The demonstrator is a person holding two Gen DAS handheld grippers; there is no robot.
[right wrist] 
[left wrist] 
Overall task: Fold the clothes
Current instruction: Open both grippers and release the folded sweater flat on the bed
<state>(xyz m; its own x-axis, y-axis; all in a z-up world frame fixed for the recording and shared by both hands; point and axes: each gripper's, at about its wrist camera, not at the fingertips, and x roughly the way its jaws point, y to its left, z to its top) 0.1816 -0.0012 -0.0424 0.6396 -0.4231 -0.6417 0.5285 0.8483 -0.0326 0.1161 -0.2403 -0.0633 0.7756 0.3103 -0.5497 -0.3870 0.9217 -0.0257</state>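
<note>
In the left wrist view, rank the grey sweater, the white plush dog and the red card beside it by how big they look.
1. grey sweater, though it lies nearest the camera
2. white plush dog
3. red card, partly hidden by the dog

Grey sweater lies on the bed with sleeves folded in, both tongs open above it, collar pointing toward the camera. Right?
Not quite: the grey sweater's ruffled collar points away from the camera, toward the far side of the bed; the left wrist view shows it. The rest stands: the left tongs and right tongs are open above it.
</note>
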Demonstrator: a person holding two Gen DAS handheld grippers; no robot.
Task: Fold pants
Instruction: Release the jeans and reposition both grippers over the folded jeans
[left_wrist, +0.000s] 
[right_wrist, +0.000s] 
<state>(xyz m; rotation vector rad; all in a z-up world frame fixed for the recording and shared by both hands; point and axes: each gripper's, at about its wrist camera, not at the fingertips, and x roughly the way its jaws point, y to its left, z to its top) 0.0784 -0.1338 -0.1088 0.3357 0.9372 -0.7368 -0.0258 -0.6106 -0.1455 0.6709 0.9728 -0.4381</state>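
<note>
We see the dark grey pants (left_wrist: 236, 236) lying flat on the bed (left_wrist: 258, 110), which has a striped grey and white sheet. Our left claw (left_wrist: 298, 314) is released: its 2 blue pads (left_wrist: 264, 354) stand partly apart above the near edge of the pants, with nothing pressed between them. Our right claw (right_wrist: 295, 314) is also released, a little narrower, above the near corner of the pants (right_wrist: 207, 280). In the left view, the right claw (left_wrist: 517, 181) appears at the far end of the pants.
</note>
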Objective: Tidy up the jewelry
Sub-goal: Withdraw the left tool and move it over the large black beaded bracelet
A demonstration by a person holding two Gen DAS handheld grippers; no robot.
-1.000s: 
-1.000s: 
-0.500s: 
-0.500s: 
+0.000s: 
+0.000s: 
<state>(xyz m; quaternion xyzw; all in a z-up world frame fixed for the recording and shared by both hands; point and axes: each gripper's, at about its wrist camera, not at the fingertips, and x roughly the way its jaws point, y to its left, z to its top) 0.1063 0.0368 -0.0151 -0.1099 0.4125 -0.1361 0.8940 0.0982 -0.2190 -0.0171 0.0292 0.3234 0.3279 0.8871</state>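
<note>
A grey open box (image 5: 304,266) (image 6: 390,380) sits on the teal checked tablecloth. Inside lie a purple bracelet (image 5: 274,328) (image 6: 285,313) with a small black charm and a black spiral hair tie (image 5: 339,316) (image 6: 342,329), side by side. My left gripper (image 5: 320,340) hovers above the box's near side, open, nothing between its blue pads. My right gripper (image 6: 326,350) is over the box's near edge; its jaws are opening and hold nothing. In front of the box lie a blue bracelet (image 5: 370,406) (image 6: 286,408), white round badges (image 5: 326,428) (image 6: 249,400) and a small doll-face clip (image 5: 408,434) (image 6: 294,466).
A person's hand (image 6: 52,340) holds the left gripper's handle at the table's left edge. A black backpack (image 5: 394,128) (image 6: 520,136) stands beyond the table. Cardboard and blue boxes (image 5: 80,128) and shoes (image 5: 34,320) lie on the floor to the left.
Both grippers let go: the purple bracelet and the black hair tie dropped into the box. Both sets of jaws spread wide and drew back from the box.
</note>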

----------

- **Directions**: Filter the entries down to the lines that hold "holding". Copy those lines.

- **Reply**:
The demonstrator is a person holding two Gen DAS handheld grippers; there is no robot.
Demonstrator: a person holding two Gen DAS handheld grippers; no robot.
A demonstration by a person holding two Gen DAS handheld grippers; no robot.

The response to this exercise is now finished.